Few pictures published during the Second World War remain as striking, all these years later, as John Florea’s 1945 portrait of an American prisoner of war named Joe Demler. Photographed at the Nazi prison camp in Limburg, Germany,  Stalag XIIA POW camp,

the figure in the photo is so emaciated that Demler was quickly dubbed “the human skeleton” when the photo ran in LIFE and other publications in the spring of that year.

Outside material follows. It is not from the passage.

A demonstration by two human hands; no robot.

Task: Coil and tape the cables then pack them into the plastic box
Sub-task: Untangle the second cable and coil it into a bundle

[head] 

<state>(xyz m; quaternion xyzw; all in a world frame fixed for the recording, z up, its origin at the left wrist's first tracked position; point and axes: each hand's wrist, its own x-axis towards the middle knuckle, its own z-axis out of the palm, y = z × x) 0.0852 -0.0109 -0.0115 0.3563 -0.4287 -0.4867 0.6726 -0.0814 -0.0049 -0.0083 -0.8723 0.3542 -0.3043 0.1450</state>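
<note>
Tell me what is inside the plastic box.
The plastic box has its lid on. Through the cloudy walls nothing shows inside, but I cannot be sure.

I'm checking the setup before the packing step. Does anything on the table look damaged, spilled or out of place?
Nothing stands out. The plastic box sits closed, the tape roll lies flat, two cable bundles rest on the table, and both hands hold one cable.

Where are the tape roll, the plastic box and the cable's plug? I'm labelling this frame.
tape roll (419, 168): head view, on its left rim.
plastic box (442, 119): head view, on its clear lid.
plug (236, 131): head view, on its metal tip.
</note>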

When Florea and troops from the First Army’s Ninth Armored Division under command of Lieutenant General John William Leonard, came upon Stalag12-A in late March 1945, 19-year-old Private Joseph “Joe” Demler weighed about 70 pounds. “Skin and bones” is a generous way of describing his physique. His chances of surviving, everyone agreed, were far from good. (An indication of how close to death Demler and the other POWs in the camp’s makeshift hospital were: a soldier in a bunk next to Demler’s was alive when 12-A was liberated but died before he could get a bite to eat.)  When he was liberated more than four months later, he had lost 90 pounds from his 5-foot-7, 160-pound frame.

Against steep odds, Joe Demler did survive. Today, he lives in a small town in Wisconsin, north of Milwaukee, on the western shore of Lake Michigan. He’s retired now, of course, but for 37 years he worked for the United States Post Office. He’s been married to his wife, Loretta, for 63 years. They have two sons and a daughter, and three grandchildren. He’s 88 years old, and will turn 89 on Dec. 7: Pearl Harbor Day.

John Florea also made the famous photo of Hans-Georg Henke – 16 Year Old German soldier crying. .

Despite Demler’s emaciated condition, he was one of the lucky ones. American casualties during the five-week Battle of the Bulge numbered almost 90,000, including 19,000 killed. It took Demler months to regain his strength before he returned home to Port Washington, where he worked at the post office for 37 years, rising to assistant postmaster before retiring in 1982. He raised three children with his wife, Therese.

On 01-09-1951, Joe had married Therese Schmit of Lake Church at St. Mary’s Catholic Church in Lake Church. They built their home in Port Washington and raised their family. Joe took a job with the Postal Service in Milwaukee. He would soon transfer to work at the Port Washington Post Office working at the service window and eventually becoming its Assistant Postmaster until his retirement after 37 years in 1982.Joe enjoyed his retirement with his wife and family. They would take many trips together.

Death and burial ground of Demler, Joseph G. “Joe”.

 

Joe died 05-02-2020, age 94 in Port Washington, Ozaukee County, Wisconsin, USA and is buried with his wife Therese at Saint Marys Cemetery Port Washington, Ozaukee County, Wisconsin, VS.